Adrian LeRoy talks about his career journey, the challenges for young Black advisors, and how to create a more diverse industry

'The onus can't just be on institutions'
Following a strong family tradition, Adrian LeRoy (pictured above) transitioned from a career in soccer to enter the financial services industry. Photo credit: 3B Photography

The path to a career in financial services is challenging for many who would choose to tread it, particularly among Black advisors who are still severely underrepresented in the industry. That’s a fact that Adrian LeRoy knows all too well, and it helps him appreciate the abundance of support he’s received.

“I'm extremely fortunate that I've had a ton of help along the way,” said LeRoy, wealth advisor at LeRoy Wealth Management Group with Investment Planning Counsel. “I follow in a strong family tradition of assisting families to achieve financial peace of mind.”

Supported by the roots of kinship, the seeds of LeRoy’s wealth management career were sown at an early age through a summer internship working for Sonia LeRoy, a senior wealth advisor. At the time, he was a financial marketing assistant whose job included communicating directly with clients, client segmentation, and preparation of materials for client meetings.

“Although I didn't know exactly what being a wealth advisor meant, I was able to get an introduction and at least get a sense of what it entailed,” LeRoy said. “I think that's what sparked my interest in the industry.”

He didn’t answer the call of wealth management immediately. From the mid-aughts until the early 2010s, he focused on soccer, following a promising youth and professional career that brought him to different clubs and even across the border into the United States. During his time in the NCAA Division 1 soccer league, he donned a jersey for Old Dominion University in Virginia.
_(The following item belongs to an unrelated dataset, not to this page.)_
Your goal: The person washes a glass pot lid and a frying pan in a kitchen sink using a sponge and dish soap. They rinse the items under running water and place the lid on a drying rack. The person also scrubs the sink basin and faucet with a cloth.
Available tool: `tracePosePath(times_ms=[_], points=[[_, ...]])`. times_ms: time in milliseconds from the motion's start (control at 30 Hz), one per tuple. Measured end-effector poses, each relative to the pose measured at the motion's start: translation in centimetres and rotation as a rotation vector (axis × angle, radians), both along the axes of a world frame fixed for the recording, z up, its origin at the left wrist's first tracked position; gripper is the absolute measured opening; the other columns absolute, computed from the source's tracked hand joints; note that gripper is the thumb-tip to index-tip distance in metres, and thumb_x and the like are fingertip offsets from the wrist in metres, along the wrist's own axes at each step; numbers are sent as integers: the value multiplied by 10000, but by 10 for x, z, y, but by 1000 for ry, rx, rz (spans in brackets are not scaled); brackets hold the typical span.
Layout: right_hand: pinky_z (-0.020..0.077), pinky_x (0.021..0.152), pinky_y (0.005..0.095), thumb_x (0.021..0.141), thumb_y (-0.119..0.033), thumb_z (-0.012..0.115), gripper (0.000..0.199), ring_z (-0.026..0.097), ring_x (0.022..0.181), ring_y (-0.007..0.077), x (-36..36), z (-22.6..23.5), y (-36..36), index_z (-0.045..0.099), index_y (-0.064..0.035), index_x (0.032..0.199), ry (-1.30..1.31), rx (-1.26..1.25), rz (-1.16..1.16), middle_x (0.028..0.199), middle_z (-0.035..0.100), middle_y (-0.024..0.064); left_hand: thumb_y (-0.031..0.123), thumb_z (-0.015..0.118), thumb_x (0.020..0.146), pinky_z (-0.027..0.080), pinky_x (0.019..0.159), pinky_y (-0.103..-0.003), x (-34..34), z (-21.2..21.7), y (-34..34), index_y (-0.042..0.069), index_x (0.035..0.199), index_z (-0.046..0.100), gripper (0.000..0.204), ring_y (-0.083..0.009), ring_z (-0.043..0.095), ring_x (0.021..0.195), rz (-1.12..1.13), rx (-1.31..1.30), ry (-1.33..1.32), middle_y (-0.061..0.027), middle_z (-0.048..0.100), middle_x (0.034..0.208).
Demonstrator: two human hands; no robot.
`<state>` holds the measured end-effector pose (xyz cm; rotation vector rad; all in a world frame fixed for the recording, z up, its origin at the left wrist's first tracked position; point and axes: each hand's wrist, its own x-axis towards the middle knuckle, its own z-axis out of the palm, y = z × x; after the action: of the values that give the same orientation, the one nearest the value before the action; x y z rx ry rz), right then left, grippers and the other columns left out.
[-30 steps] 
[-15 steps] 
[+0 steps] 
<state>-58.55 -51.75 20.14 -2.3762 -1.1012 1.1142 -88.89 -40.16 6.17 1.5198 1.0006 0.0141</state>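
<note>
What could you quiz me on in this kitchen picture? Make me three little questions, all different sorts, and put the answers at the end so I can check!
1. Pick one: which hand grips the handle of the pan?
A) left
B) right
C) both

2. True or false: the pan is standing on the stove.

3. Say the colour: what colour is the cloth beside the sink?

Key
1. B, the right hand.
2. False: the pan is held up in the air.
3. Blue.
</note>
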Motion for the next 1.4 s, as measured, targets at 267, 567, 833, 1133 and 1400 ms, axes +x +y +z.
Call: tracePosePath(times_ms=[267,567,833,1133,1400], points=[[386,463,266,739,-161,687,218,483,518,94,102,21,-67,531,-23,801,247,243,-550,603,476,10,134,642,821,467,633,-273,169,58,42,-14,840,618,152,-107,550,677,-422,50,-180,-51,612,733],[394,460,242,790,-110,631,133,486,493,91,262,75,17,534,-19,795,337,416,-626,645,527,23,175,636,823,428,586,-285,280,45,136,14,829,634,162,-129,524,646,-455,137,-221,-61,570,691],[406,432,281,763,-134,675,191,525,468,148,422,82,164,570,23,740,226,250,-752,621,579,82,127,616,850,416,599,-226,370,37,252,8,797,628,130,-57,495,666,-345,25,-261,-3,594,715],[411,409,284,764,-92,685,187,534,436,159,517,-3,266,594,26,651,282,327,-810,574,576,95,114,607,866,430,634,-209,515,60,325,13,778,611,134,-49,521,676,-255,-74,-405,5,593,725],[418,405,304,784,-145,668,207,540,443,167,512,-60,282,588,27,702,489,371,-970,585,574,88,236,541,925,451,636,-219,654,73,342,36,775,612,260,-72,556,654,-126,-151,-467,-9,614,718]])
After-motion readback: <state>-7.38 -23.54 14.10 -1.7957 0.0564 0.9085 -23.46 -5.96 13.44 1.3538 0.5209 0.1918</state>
“That’s where I studied and earned my honours degree in economics,” LeRoy said. “I think from the early exposure of my summers working in financial services, I subconsciously knew I wanted to pursue a career in the industry after playing soccer.”
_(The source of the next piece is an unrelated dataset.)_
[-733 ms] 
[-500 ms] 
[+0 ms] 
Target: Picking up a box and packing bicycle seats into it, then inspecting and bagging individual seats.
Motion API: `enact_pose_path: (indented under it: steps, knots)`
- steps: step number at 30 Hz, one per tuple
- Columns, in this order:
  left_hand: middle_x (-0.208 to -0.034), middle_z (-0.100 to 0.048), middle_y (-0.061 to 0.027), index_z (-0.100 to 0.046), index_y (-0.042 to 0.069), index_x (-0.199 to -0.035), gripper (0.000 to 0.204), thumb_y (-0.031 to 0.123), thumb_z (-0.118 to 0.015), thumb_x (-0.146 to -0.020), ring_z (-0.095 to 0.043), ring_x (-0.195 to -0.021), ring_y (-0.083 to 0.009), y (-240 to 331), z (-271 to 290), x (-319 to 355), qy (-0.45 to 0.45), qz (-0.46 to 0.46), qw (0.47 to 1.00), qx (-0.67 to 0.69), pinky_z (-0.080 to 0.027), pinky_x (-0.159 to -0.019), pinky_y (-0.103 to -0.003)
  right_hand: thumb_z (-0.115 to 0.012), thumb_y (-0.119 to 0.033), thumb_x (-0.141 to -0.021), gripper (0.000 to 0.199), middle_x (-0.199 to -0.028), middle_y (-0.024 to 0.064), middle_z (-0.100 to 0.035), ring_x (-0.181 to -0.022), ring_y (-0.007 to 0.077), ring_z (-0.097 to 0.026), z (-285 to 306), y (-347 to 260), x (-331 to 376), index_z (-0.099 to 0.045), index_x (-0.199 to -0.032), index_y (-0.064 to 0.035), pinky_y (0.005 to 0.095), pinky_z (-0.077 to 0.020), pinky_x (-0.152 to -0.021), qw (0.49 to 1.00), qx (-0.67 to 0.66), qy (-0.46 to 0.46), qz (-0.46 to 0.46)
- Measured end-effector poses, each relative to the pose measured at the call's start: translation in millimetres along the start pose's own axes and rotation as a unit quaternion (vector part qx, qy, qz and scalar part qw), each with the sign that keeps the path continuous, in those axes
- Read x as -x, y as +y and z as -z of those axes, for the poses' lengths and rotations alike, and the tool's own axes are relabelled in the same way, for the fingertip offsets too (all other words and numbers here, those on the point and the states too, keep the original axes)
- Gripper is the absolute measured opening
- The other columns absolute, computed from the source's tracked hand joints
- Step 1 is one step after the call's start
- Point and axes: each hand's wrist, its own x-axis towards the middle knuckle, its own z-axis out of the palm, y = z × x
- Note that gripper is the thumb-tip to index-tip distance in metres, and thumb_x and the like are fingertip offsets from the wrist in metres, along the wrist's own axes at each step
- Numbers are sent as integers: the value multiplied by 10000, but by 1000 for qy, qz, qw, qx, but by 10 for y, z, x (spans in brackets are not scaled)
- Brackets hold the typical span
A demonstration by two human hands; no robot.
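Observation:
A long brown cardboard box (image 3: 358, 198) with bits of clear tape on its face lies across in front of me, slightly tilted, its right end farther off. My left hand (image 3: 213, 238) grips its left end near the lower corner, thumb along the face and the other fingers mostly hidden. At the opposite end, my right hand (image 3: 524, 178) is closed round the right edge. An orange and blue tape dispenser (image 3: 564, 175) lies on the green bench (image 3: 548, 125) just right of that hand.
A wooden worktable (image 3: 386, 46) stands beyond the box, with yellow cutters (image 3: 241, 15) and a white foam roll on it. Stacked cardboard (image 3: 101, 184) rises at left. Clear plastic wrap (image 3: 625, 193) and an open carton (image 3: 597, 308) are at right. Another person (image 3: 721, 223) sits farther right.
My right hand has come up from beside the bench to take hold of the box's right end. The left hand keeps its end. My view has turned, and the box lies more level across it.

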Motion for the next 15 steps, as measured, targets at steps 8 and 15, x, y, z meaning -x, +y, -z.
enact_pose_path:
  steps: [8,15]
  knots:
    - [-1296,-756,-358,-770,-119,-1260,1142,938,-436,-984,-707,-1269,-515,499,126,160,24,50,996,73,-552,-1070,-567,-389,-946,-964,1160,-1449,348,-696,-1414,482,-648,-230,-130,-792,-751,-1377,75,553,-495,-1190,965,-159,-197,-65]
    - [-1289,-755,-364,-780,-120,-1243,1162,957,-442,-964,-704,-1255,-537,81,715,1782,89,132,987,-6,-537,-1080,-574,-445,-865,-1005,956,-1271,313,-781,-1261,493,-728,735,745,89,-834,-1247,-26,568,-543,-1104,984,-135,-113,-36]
He became an advisor partnering with Investment Planning Counsel in 2015. In setting up his practice, he reconnected and became business partners with Sonia LeRoy, whose experience as a 31-year veteran of the industry has proven invaluable in her role as senior wealth advisor.
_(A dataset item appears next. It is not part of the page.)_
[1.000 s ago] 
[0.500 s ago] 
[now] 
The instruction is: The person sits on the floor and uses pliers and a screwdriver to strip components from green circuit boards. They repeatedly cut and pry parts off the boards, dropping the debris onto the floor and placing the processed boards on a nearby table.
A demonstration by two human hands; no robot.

The clientele at LeRoy Wealth Management Group spans a respectable range of demographic groups. LeRoy has elderly clients in retirement who are predominantly white, as well as Black clients who make up the bulk of his younger client base.

“A lot of them are people I’ve either grown up with or spent time with through sports, whether it’s through playing professionally or just through the sports community,” he said. “I’m able to acquire those type of clients who have been athletes in the past and are moving on into their own second career as well.”

Among older clients, LeRoy said that he’s faced challenges with respect to establishing his credibility. In an industry where the average age is well past 50, LeRoy can easily be viewed as an inexperienced newcomer at 33 years old. And as a Black advisor who’s relatively young, he may very well qualify as a minority within a minority, creating additional obstacles to building recognition and a respected reputation.

Those from the younger Black demographic, LeRoy said, are able to appreciate his perspective better because of shared experience. That makes it easier to do the hard work of cultivating financial awareness and literacy to help them reach their goals.

“I think no matter your ethnicity, people should know how to manage their debt, save money, and invest within what they can personally tolerate,” he said. “I believe across North America, African Canadians and especially African Americans play a vital role in the economic establishment, but still lag in financial literacy. This may be one of the main reasons behind why there's a racial gap between white Americans and African Americans.”

In educating his Black clients, LeRoy said he draws from his personal mindset of foundation and ownership: growth is a process that takes time, and it requires them to have the discipline to lay a foundation to reach the goals they set for themselves. For his part, LeRoy makes it a point to always listen to his clients, fully understand their situation, make sure they’re fully educated, and provide them with a viable solution to their unique and complex circumstances.

“People often overlook the fact that it’s a long-lasting partnership,” he said. “Everyone experiences ongoing learning and improvement, including as advisors. It’s important to be available to our clients, and with the Black community, we help them understand it’s not just a one-time type of interaction.”

A vital part of engaging the Black community is to have more Black professionals, which LeRoy sees as a continuing concern not just in financial services but in other industries as well. In the wake of protests and initiatives that were ignited last year, awareness is on the rise among companies and institutions, with even more efforts being undertaken to promote diversity and inclusion throughout the workforce up to the higher ranks of leadership.

But as important as corporate engagement and outreach is, LeRoy believes that Black professionals must play an active role. That means aside from providing their services advice to the community, they must provide an example that others can follow and aspire towards.

“We are in these fields. We can help,” he said. “There should be an awareness that the onus can’t just be on institutions or other places to do that. I think companies are starting to employ more Black advisors, though the numbers are still very low. Institutional help is welcome, but we can go a long way by showing the youth that there’s a viable path in the financial services industry.”